Abstract
Propofol is an intravenous general anesthetic that alters neuronal excitability by modulating agonist responses of pentameric ligand-gated ion channels (pLGICs). Evidence suggests that propofol enhancement of anion-selective pLGICs is mediated by a binding site between adjacent subunits, whereas propofol inhibition of cation-selective pLGICs occurs via a binding site contained within helices M1–M4 of individual subunits. We considered this idea by testing propofol modulation of homomeric human glycine receptors (GlyRs) and nematode glutamate-gated chloride channels (GluCls) recombinantly expressed in Xenopus laevis oocytes with electrophysiology. The Haemonchus contortus AVR-14B GluCl was inhibited by propofol with an IC50 value of 252 ± 48 μm, providing the first example of propofol inhibition of an anion-selective pLGIC. Remarkably, inhibition was converted to enhancement by a single I18′S substitution in the channel-forming M2 helix (EC50 = 979 ± 88 μm). When a previously identified site between adjacent subunits was disrupted by the M3 G329I substitution, both propofol inhibition and enhancement of GluCls were severely impaired (IC50 and EC50 values could not be calculated). Similarly, when the equivalent positions were examined in GlyRs, the M2 S18′I substitution significantly altered the maximum level of enhancement by propofol, and the M3 A288I substitution abolished propofol enhancement. These data are not consistent with separate binding sites for the opposing effects of propofol. Instead, these data suggest that propofol enhancement and inhibition are mediated by binding to a single site in anion-selective pLGICs, and the modulatory effect on channel gating depends on the M2 18′ residue.
Introduction
The general anesthetic propofol (2,6-diisopropylphenol) decreases neuronal excitability in humans by enhancing agonist-induced activation of type A GABA and glycine receptors (GABAARs and GlyRs), anion-selective members of the pentameric ligand-gated ion channel (pLGIC) family (Zeller et al., 2008; Nguyen et al., 2009). Photolabeling with propofol analogues (Yip et al., 2013), propofol inhibition of introduced cysteine labeling (Bali and Akabas, 2004), and conventional mutagenesis experiments (Krasowski et al., 1998) suggest that propofol binds between adjacent subunits in GABAARs at a site overlapping that of the nonconventional agonist ivermectin in nematode glutamate-gated chloride channels (GluCls; Hibbs and Gouaux, 2011). In contrast, cation-selective 5-hydroxytryptamine-gated pLGICs (5-HT3Rs; Rüsch et al., 2007) and acetylcholine-gated pLGICs (nAChRs; Flood et al., 1997) are inhibited by propofol, and the only propofol/pLGIC crystal structure available shows propofol bound within membrane-spanning helices M1–M4 of individual subunits of GLIC, a bacterial cation-selective pLGIC that is inhibited by propofol (Nury et al., 2011). This raises the possibility that enhancement and inhibition of pLGICs are mediated by distinct propofol binding sites: enhancement by an intersubunit site; and inhibition by an intrasubunit site. In support of this idea, x-ray crystallography and mutagenesis results at GLIC suggest that the intersubunit site by which enhancement occurs is naturally obscured by a phenylalanine side chain at the M2 14′ position that is conserved in cation-selective pLGICs (Sauguet et al., 2013); GlyRs, by contrast, possess a smaller glutamine residue at this position, allowing propofol to bind between subunits and enhance channel gating (Sauguet et al., 2013).
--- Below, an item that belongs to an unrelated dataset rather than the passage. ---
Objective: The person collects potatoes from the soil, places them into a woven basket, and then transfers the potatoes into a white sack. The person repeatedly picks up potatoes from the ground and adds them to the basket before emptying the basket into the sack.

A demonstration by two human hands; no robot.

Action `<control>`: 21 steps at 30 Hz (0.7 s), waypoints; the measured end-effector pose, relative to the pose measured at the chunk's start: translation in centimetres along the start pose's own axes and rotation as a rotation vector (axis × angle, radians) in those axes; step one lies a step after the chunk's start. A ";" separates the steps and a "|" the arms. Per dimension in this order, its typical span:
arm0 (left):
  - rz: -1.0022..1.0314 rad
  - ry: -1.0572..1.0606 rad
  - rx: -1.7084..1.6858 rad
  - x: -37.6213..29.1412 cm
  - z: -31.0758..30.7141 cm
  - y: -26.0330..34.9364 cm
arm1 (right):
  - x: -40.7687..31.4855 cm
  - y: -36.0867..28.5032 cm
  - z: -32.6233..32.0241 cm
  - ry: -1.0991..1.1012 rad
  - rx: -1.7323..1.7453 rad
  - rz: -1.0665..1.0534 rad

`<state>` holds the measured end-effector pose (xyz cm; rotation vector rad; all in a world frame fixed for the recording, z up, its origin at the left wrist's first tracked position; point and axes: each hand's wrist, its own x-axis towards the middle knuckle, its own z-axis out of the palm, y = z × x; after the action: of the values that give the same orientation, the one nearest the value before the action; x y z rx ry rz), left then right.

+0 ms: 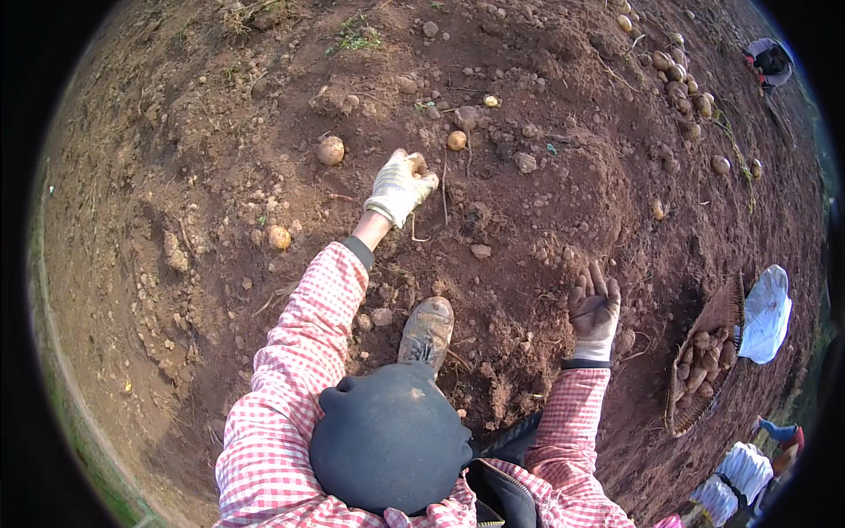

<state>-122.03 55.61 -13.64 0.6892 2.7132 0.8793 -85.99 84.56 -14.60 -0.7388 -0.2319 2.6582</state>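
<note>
My left hand (403,188), in a pale striped work glove, hovers over or rests on the soil with its fingers curled. Whether anything is inside the curled fingers is hidden. One potato (331,150) lies to its left and a smaller round potato (456,140) to its right. Closer to my left sleeve is another potato (279,237). My right hand (594,310), in a soil-darkened glove, is turned palm up, fingers apart and nothing in it. A wicker basket (673,404) holding several potatoes (708,360) stands to its right.
A pile of potatoes (675,72) lies at the upper right. A white sack (766,313) sits beside the basket. One person (771,63) is at the far upper right; filled white sacks (743,472) stand lower right. My muddy shoe (428,333) is on the cloddy soil.
</note>
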 end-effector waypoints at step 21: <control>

These structural hypotheses were recently put to functional tests in GLIC. Propofol binding to GLIC increased accessibility to the site contained within single subunits (Ghosh et al., 2013), and mutations in this cavity did not impair propofol inhibition (Ghosh et al., 2013; Sauguet et al., 2013). Both of these results are inconsistent with a mechanism of inhibition in which propofol binds to a site within individual subunits. Thus, the question remains as to why propofol enhances or inhibits various pLGICs. In an attempt to address this question, we examined propofol modulation of two anion-selective pLGICs, the human α1 GlyR and the Haemonchus contortus AVR-14B GluCl. We discovered that the AVR-14B GluCl, unlike GlyRs and GABAARs, is inhibited by propofol. Furthermore, a single M2 substitution that altered the efficacy of propofol enhancement of GlyRs converted propofol inhibition of AVR-14B GluCls to enhancement. This enabled us to test propofol-inhibited and propofol-enhanced AVR-14B GluCls for altered propofol sensitivity upon substitution of an M3 residue at the site between adjacent subunits. In GlyRs, propofol-inhibited GluCls, and propofol-enhanced GluCls, the M3 substitution dramatically impaired propofol modulation. These results point to a new explanation for the opposing effects of propofol modulation of pLGICs, in which propofol binds to a single site between subunits, and the effect on channel gating depends on a remote M2 position.
Materials and Methods
Reagents.
Glycine, NaCl, KCl, CaCl2, MgCl2, HEPES, and dimethyl sulfoxide were purchased from Carl Roth; NaOH from AppliChem; and l-glutamate, propofol (2,6-diisopropylphenol), tricaine, gentamycin, and type IIA collagenase from Sigma-Aldrich. One mole stocks of glycine and l-glutamate were prepared in bath solution (see Oocyte preparation and electrophysiology). One mole stocks of propofol were prepared in dimethyl sulfoxide. Stocks were stored at −20°C, and dilutions were prepared directly before experiments. NotI and XbaI were purchased from New England Biolabs; the Quikchange II XL Site-Directed Mutagenesis kit from Agilent Technologies; and mMESSAGE mMACHINE transcription kits from Life Technologies.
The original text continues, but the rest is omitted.